## Try it
Reproduce the whole listing that follows, character for character, and drop the images.

Data segment section start

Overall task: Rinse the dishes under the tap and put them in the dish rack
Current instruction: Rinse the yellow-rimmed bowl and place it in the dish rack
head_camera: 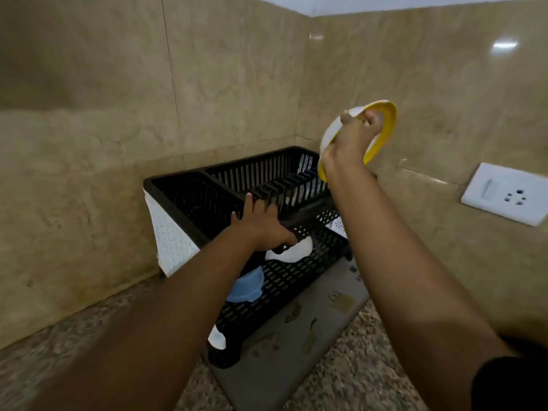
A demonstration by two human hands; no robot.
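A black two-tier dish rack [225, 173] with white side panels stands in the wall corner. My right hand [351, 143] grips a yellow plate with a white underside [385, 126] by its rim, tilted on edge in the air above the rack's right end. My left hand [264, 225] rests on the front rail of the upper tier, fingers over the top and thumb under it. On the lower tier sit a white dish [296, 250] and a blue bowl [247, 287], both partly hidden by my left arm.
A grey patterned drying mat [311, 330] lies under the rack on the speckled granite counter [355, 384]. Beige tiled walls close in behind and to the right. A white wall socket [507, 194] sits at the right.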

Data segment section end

## Answer to this task
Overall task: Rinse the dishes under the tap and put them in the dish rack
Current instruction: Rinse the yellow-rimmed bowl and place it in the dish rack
head_camera: 
A demonstration by two human hands; no robot.
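A black two-tier dish rack [225, 173] with white side panels stands in the wall corner. My right hand [351, 143] grips a yellow plate with a white underside [385, 126] by its rim, tilted on edge in the air above the rack's right end. My left hand [264, 225] rests on the front rail of the upper tier, fingers over the top and thumb under it. On the lower tier sit a white dish [296, 250] and a blue bowl [247, 287], both partly hidden by my left arm.
A grey patterned drying mat [311, 330] lies under the rack on the speckled granite counter [355, 384]. Beige tiled walls close in behind and to the right. A white wall socket [507, 194] sits at the right.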

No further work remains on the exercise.